Parágrafo único - Incumbe ao Ministério Público velar pela observância desta norma, podendo, para esse efeito, interpor recursos e promover ações rescisórias contra as decisões que a infringirem.


Do Seguro-Desemprego ()
Art. 25

- Fica instituído o seguro-desemprego, com a finalidade de prover assistência financeira temporária ao trabalhador desempregado em virtude de dispensa sem justa causa, ou por paralisação, total ou parcial, das atividades do empregador.


Art. 26

- Terá direito à percepção do benefício o trabalhador conceituado na forma do art. 3º da Consolidação das Leis do Trabalho e que preencha os seguintes requisitos:

I - haver contribuído para a Previdência Social, durante, pelos menos, trinta e seis meses, nos últimos quatro anos;

II - ter comprovado a condição de assalariado, junto à pessoa jurídica de direito público ou privado, durante os últimos seis meses, mediante registro na Carteira de Trabalho e Previdência Social;

III - haver sido dispensado há mais de trinta dias.


Art. 27

- O benefício será concedido por um período máximo de quatro meses ao trabalhador desempregado que não tenha renda própria de qualquer natureza, suficiente à manutenção pessoal, e de sua família, nem usufrua de qualquer benefício da Previdência Social ou de qualquer outro tipo de auxílio-desemprego.

§ 1º - Será motivo de cancelamento do seguro-desemprego a recusa, por parte do desempregado, de outro emprego.

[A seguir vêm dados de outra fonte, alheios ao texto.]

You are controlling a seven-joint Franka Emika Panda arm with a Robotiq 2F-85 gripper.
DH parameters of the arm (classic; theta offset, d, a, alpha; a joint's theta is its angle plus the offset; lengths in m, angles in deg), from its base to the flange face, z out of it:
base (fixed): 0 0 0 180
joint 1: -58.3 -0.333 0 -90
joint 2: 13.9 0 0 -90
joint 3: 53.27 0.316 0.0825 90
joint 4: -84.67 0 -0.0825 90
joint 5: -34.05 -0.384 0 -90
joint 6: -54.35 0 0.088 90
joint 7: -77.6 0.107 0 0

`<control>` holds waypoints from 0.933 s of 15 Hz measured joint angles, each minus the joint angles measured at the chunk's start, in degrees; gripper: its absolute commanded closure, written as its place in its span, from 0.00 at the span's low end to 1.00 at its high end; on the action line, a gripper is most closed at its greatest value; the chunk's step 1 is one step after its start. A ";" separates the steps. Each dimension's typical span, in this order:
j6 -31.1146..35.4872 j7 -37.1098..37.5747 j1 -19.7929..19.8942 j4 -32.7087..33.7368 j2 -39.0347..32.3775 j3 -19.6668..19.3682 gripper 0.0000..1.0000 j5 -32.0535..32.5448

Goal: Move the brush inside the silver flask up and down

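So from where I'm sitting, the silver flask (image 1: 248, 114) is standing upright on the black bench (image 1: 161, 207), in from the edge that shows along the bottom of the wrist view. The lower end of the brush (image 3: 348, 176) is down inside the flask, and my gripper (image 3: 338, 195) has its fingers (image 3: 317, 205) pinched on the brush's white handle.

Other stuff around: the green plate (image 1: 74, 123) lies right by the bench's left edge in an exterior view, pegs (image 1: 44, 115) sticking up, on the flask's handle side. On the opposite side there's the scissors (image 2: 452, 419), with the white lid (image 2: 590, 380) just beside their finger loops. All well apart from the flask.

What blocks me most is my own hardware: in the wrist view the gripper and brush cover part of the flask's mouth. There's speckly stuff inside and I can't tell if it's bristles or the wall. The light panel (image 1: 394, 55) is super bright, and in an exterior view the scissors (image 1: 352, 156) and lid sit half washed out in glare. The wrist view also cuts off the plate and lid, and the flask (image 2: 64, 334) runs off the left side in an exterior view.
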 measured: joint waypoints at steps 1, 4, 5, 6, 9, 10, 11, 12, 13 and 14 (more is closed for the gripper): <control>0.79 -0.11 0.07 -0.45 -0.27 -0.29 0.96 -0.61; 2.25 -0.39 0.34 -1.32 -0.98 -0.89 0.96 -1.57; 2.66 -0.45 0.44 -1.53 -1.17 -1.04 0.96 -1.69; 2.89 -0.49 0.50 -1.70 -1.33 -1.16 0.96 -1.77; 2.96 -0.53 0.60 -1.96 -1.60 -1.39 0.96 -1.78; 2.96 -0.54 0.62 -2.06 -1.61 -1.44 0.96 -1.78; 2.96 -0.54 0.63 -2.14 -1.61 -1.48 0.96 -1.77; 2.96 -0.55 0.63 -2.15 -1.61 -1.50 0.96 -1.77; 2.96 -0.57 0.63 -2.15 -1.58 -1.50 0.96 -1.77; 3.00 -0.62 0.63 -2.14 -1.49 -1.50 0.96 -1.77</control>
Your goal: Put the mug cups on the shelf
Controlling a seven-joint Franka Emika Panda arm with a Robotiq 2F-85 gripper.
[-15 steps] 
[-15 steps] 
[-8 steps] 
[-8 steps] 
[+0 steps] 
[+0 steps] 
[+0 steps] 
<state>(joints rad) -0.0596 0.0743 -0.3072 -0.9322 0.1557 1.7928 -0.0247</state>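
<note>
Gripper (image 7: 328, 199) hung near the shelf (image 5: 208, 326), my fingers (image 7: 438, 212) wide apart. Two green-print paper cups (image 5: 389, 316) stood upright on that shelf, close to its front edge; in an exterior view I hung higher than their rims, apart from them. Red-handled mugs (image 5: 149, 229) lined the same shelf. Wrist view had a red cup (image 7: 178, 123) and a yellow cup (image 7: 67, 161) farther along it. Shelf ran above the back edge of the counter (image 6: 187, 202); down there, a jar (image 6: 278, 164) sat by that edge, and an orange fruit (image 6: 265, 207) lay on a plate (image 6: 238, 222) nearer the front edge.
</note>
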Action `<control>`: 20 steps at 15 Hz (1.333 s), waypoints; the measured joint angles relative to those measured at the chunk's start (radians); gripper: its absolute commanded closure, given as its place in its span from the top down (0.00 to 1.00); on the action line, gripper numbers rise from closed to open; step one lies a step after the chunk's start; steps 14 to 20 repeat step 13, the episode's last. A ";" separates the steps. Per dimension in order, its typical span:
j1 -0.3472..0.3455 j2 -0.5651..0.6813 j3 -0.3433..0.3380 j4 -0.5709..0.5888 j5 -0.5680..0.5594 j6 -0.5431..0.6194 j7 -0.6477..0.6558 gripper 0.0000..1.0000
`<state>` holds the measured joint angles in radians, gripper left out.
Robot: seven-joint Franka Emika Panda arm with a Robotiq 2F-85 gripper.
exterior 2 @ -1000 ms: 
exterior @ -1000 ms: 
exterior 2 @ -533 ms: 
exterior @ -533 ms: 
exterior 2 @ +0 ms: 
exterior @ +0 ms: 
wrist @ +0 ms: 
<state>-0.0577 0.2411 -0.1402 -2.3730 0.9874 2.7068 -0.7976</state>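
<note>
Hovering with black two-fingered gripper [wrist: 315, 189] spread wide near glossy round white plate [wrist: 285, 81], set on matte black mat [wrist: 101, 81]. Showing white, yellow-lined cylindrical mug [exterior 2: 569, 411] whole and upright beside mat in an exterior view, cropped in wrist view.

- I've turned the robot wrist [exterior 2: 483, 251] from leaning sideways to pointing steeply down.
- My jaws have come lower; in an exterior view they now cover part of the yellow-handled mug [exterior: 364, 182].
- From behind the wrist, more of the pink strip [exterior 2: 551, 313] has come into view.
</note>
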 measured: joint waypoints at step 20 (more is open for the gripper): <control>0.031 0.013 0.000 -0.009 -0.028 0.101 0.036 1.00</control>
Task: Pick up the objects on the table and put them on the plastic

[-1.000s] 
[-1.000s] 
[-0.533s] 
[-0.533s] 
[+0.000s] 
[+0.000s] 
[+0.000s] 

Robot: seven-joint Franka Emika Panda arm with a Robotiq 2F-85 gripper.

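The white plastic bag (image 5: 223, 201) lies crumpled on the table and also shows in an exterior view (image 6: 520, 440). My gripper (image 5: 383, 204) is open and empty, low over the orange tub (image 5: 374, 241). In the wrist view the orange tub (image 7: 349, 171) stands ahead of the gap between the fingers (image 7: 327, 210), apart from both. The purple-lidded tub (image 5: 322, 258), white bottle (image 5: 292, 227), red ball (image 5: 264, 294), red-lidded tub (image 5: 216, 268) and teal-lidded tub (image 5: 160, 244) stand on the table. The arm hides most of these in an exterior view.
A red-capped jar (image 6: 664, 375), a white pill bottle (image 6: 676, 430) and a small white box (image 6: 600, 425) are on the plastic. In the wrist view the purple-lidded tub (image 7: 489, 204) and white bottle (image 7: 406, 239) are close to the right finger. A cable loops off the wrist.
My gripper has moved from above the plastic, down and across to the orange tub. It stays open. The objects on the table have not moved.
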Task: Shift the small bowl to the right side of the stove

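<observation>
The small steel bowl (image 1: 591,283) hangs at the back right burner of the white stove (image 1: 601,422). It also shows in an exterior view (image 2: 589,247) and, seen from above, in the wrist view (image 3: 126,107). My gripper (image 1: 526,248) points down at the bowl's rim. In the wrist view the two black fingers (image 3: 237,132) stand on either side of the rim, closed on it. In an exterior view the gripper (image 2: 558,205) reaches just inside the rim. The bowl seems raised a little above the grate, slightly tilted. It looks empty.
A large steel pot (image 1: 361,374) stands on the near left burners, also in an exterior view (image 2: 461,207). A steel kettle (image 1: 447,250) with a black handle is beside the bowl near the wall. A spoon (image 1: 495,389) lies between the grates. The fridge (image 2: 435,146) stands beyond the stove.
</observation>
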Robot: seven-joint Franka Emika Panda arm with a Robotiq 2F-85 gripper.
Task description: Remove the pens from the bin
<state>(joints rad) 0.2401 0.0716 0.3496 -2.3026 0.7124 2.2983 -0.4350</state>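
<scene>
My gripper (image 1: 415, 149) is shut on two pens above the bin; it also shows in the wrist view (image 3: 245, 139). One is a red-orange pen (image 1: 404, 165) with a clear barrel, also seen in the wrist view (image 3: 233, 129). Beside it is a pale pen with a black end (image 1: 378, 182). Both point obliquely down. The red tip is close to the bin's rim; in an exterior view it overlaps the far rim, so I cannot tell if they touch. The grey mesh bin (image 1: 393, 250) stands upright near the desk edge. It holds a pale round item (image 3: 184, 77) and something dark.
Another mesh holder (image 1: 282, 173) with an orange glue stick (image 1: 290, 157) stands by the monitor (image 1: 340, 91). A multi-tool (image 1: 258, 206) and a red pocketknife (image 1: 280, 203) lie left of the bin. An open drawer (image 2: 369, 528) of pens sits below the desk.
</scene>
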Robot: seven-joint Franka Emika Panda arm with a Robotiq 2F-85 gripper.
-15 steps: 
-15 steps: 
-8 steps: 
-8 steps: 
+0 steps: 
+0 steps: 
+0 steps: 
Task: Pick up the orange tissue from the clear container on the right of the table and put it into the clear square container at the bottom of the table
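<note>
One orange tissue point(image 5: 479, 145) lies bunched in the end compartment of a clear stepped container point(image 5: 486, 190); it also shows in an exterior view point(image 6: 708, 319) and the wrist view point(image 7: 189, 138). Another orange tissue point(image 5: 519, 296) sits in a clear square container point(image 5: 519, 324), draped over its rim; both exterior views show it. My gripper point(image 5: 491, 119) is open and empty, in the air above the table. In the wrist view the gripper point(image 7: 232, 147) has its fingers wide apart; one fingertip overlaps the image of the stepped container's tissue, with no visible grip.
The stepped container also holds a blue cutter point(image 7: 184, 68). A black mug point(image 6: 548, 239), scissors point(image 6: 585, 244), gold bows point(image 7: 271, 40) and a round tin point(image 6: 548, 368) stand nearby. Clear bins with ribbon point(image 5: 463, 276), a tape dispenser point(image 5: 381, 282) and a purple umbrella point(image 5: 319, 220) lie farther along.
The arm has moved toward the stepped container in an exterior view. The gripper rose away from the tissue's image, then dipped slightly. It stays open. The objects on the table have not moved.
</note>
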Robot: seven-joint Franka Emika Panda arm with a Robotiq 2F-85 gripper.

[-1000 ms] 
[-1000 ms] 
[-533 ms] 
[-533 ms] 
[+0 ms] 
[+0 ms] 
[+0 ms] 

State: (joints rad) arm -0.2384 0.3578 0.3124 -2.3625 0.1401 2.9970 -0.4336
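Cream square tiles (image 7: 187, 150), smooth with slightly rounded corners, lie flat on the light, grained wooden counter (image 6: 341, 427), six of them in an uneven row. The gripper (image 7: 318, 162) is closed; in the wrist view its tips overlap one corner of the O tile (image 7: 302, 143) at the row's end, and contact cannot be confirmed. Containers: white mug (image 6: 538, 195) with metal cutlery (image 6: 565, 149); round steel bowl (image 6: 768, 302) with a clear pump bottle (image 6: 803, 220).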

§ 2º - O trabalhador somente poderá usufruir do benefício por quatro meses a cada período de dezoito meses, seja de forma contínua ou em períodos alternados.


Art. 28

- O valor do seguro a ser pago mensalmente ao desempregado corresponderá a:

I - 50% (cinqüenta por cento) do salário, para aqueles que percebiam até três salários mínimos mensais;

II - 1,5 (um e meio) salário mínimo, para os que ganhavam acima de três salários mínimos mensais.

§ 1º - Para efeito de apuração do valor do benefício, será considerado salário o valor médio dos três últimos meses.

§ 2º - Em qualquer hipótese, o valor do benefício não poderá ser inferior a 70% (setenta por cento) do salário mínimo.


Art. 29

- As despesas com o seguro-desemprego correrão à conta do Fundo de Assistência ao Desempregado, a que alude o art. 4º da Lei 6.181, de 11/12/74.

Parágrafo único - Durante o exercício de 1986, o benefício será custeado pelos recursos provenientes de créditos suplementares, que terão como fonte:

I - o excesso de arrecadação; ou

II - a anulação parcial ou total de dotações orçamentárias ou de créditos adicionais autorizados em lei.